Thigh bone (femur)
Femoral neck, hip joint, knee joint, femoral condyle, trochlea, head femoris, femoral head, femoral head
English: femur, thigh bone
The femur (Femur) is the largest bone in the human body. Like the tibia and fibula, it is a tubular bone. That means it consists of a hard coat (Compakta) and a soft cavity filled with blood cells (Cancellous bone).
With his femoral head (femoral head = Head femoris) it forms the hip joint with the hip socket of the pelvis. This is a so-called ball joint.
The femoral head is critically supplied with blood.The blood flow takes place in a kind of one-way street from the femoral neck back to the femoral head. Circulatory disorders in this area are therefore more common.
The femoral head is directly connected to the femoral neck. The Femoral neck stands in an adult at approx. 127 ° to the thigh shaft (Femoral shaft).

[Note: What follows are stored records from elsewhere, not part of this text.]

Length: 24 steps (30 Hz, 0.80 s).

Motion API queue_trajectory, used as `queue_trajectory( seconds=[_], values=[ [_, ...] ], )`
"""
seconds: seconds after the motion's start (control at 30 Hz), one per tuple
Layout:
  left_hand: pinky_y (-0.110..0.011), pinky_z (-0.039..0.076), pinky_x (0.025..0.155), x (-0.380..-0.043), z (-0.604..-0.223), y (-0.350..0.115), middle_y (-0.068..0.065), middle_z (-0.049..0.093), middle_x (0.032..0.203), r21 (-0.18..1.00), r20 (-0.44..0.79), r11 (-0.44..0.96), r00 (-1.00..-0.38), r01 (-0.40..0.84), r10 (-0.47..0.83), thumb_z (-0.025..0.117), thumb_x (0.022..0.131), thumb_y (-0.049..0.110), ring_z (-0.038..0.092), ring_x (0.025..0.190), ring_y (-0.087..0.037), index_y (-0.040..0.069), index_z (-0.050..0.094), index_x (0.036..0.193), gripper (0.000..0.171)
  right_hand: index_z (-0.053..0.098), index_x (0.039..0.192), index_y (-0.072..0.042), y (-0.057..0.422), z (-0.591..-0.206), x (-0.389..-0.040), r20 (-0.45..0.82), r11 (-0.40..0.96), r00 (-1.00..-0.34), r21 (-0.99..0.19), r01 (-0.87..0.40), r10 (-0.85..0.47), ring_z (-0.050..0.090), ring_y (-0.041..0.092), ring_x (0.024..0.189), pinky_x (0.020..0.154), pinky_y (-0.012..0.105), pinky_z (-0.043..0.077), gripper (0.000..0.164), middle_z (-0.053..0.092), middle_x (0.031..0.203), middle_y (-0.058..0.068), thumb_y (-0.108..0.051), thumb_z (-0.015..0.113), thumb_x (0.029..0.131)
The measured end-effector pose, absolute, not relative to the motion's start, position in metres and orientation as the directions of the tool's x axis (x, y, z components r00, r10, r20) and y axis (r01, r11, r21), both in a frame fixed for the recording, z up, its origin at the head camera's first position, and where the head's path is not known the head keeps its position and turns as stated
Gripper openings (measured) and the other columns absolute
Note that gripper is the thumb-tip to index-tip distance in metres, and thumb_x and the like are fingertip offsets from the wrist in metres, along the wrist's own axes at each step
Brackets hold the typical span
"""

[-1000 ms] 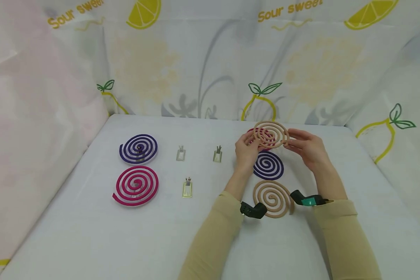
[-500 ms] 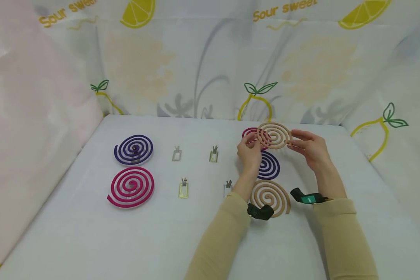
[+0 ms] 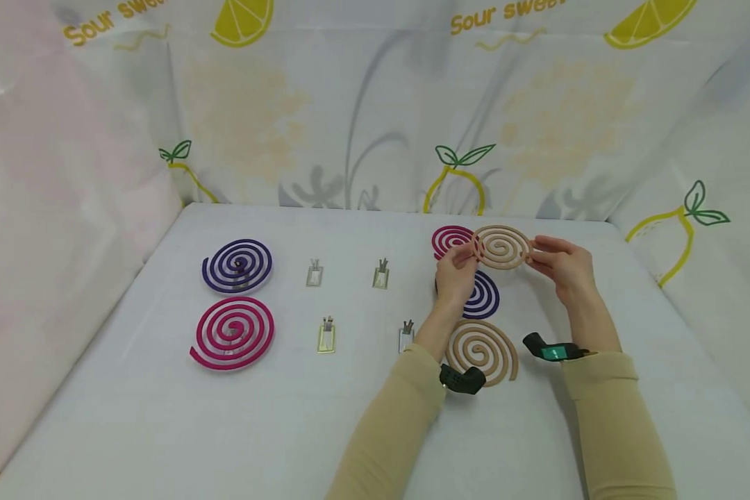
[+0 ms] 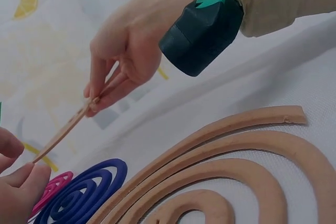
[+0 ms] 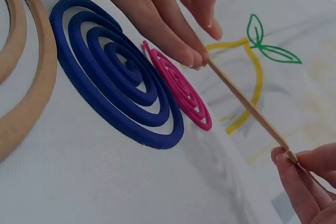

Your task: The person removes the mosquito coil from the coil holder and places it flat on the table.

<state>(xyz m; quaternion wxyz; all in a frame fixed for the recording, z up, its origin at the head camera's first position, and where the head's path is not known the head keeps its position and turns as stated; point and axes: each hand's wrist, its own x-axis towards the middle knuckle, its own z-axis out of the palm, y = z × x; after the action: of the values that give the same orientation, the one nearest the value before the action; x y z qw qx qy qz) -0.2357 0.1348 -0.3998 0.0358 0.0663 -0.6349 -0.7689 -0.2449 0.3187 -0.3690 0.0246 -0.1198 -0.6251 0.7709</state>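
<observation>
Both hands hold a tan mosquito coil (image 3: 501, 245) in the air at the back right of the table. My left hand (image 3: 454, 279) pinches its left edge, my right hand (image 3: 569, 269) its right edge. Both wrist views show this coil edge-on between the fingertips. Behind its left side lies a magenta mosquito coil (image 3: 457, 243), partly overlapped in the head view. Under my left hand is a navy mosquito coil (image 5: 131, 109), its left part hidden from the head camera. Nearer the front lies a second tan mosquito coil (image 3: 478, 350), its front edge covered by the left wrist camera.
At the left, another navy coil (image 3: 239, 264) and another magenta coil (image 3: 234, 326) sit raised on stands. Several small metal coil stands, such as a silver one (image 3: 314, 276) and a gold one (image 3: 326, 339), stand mid-table. A lemon-print cloth (image 3: 325, 104) hangs behind the white table (image 3: 162, 417).
The held tan coil has moved to the right and slightly lower, with both hands following. More of the magenta coil shows behind it. The head view has shifted a little; a stand beside my left wrist now shows.
</observation>
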Motion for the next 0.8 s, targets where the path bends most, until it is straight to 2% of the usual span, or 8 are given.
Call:
queue_trajectory(
  seconds=[0.03, 0.13, 0.27, 0.33, 0.5, 0.6, 0.8],
  values=[
    [-0.019, 0.057, 0.083, -0.236, -0.400, 0.135, -0.014, 0.072, 0.114, 0.978, -0.055, -0.206, -0.990, -0.028, -0.127, 0.061, 0.092, -0.004, 0.069, 0.101, -0.019, -0.001, 0.068, 0.117, 0.026, 0.068, 0.091, -0.016, 0.319, -0.369, -0.245, -0.159, -0.214, -0.968, -0.970, 0.115, 0.197, 0.072, 0.006, 0.073, 0.068, 0.020, 0.060, 0.033, 0.073, 0.084, -0.005, 0.016, 0.058, 0.090],
    [-0.019, 0.056, 0.083, -0.237, -0.402, 0.137, -0.016, 0.071, 0.117, 0.969, -0.060, -0.243, -0.993, -0.035, -0.098, 0.060, 0.092, -0.003, 0.068, 0.102, -0.019, -0.003, 0.066, 0.120, 0.028, 0.066, 0.108, -0.006, 0.320, -0.370, -0.247, -0.169, -0.193, -0.959, -0.973, 0.126, 0.226, 0.071, 0.005, 0.073, 0.068, 0.019, 0.060, 0.029, 0.072, 0.082, -0.007, 0.015, 0.057, 0.090],
    [-0.018, 0.055, 0.078, -0.238, -0.403, 0.140, -0.017, 0.072, 0.116, 0.961, -0.095, -0.267, -0.992, -0.069, -0.085, 0.061, 0.091, -0.003, 0.070, 0.097, -0.022, -0.001, 0.067, 0.120, 0.030, 0.063, 0.111, -0.003, 0.322, -0.373, -0.249, -0.177, -0.188, -0.950, -0.974, 0.130, 0.259, 0.070, 0.004, 0.073, 0.067, 0.018, 0.060, 0.030, 0.072, 0.080, -0.008, 0.017, 0.058, 0.089],
    [-0.019, 0.056, 0.079, -0.237, -0.403, 0.141, -0.018, 0.071, 0.117, 0.957, -0.111, -0.279, -0.990, -0.084, -0.084, 0.061, 0.091, -0.004, 0.070, 0.099, -0.026, -0.001, 0.066, 0.121, 0.030, 0.063, 0.102, -0.008, 0.323, -0.375, -0.249, -0.177, -0.193, -0.948, -0.973, 0.127, 0.266, 0.069, 0.004, 0.074, 0.067, 0.018, 0.059, 0.029, 0.072, 0.079, -0.008, 0.018, 0.058, 0.089],
    [-0.025, 0.058, 0.086, -0.239, -0.404, 0.143, -0.021, 0.069, 0.120, 0.941, -0.124, -0.325, -0.991, -0.098, -0.059, 0.059, 0.092, -0.006, 0.068, 0.108, -0.027, -0.003, 0.063, 0.122, 0.031, 0.064, 0.102, -0.006, 0.324, -0.377, -0.249, -0.182, -0.225, -0.941, -0.967, 0.120, 0.285, 0.070, 0.004, 0.073, 0.066, 0.017, 0.059, 0.028, 0.073, 0.077, -0.006, 0.019, 0.057, 0.089],
    [-0.026, 0.058, 0.088, -0.240, -0.405, 0.145, -0.021, 0.067, 0.123, 0.930, -0.141, -0.347, -0.990, -0.123, -0.027, 0.058, 0.093, -0.005, 0.066, 0.110, -0.028, -0.004, 0.061, 0.125, 0.032, 0.066, 0.094, -0.008, 0.326, -0.378, -0.248, -0.188, -0.261, -0.936, -0.959, 0.109, 0.298, 0.070, 0.005, 0.072, 0.065, 0.018, 0.059, 0.029, 0.073, 0.075, -0.004, 0.020, 0.057, 0.088],
    [-0.028, 0.057, 0.090, -0.244, -0.405, 0.149, -0.016, 0.066, 0.129, 0.915, -0.203, -0.350, -0.979, -0.199, 0.025, 0.055, 0.095, -0.003, 0.065, 0.106, -0.021, -0.002, 0.058, 0.131, 0.036, 0.068, 0.081, -0.012, 0.327, -0.381, -0.247, -0.204, -0.286, -0.917, -0.952, 0.105, 0.344, 0.069, 0.006, 0.069, 0.064, 0.018, 0.059, 0.034, 0.072, 0.071, -0.002, 0.020, 0.058, 0.087]
  ],
)
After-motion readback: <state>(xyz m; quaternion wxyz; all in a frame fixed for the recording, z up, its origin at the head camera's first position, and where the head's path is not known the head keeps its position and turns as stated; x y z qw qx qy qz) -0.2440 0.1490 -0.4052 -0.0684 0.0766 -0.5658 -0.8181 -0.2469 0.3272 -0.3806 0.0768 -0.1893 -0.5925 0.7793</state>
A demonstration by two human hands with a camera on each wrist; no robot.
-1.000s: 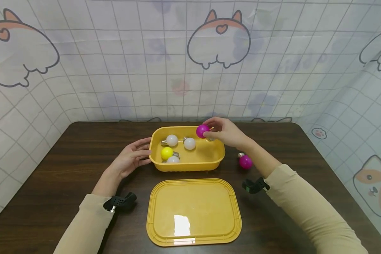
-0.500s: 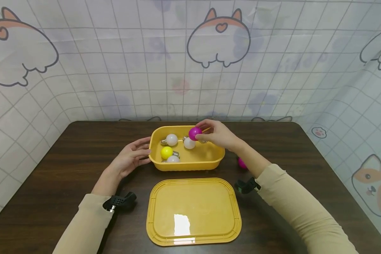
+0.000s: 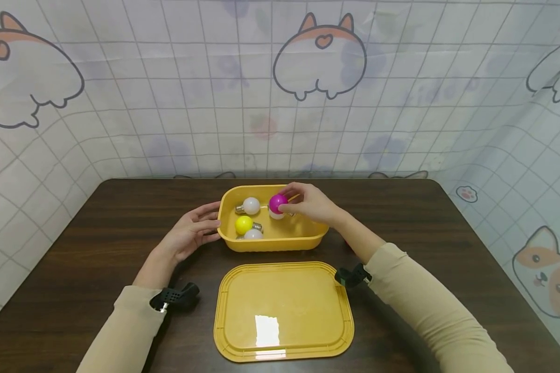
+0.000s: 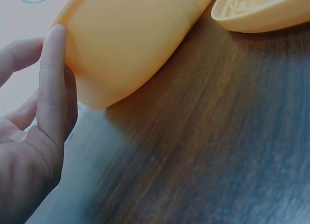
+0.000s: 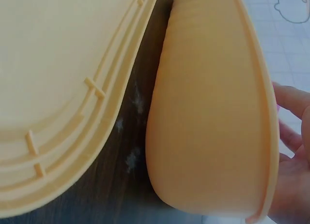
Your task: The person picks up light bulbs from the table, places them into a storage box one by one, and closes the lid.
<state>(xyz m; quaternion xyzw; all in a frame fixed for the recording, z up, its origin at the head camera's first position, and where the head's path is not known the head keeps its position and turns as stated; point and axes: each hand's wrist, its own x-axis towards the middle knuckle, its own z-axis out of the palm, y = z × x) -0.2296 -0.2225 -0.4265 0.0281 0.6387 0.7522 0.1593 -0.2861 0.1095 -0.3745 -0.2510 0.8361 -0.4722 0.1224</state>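
Table point(image 3: 121, 243), middle to lower frame: dark wood-look top, streaked grain, low sheen. Box point(image 3: 275, 245), centre: yellow plastic, smooth; outer wall reads satin in both wrist views. Tray point(image 3: 284, 290), lower centre: yellow plastic, glossy, one hard white reflection; rim ridged. Magenta bulb point(image 3: 278, 202), centre: smooth. Screw base point(image 3: 257, 227), left of centre: ridged, metallic. Sleeve point(image 3: 126, 326), lower left: matt cloth. Backdrop point(image 3: 214, 103), upper frame: printed sheet, creased.

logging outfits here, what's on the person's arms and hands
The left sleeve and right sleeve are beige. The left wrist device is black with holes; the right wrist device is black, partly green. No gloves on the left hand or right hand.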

At the tip of the thigh shaft you can find the on the outside Greater trochanter (large rolling mound) and on the inside the Lesser trochanter (small rolling mound). Both are starting points (Apophyses) for big Muscle groups (Hip flexors and splitters)
The thighbone ends at the knee joint with its two thigh rollers (medial and lateral femoral condyle). These two thigh rolls form with the shin (Tibia) the Knee joint.
Illustration of the femur
Femur, os femoris
- Thigh shaft -
- Great Rolling Hill -
- Femoral neck -
- Femoral head (femoral head) -
- Headband pit -
Fovea capitis femoris
- Small rolling hill -
- Inner femoral gnar -
- Outer femoral gnar -
- Articular surface for the kneecap -
- Bone crest between
the rolling hills -
- Roughness for the approach of the
gluteus muscle -
- Rough line -
- Inner articular knot -
- Intergranular pit -
- External articular knot -
You can find an overview of all Dr-Gumpert images at: medical illustrations
X-ray of the knee joint from the front
- Kneecap (patella)
- Thigh bone (femur)
- Shinbone (tibia)
The head of the femur and the socket of the pelvis form the hip joint.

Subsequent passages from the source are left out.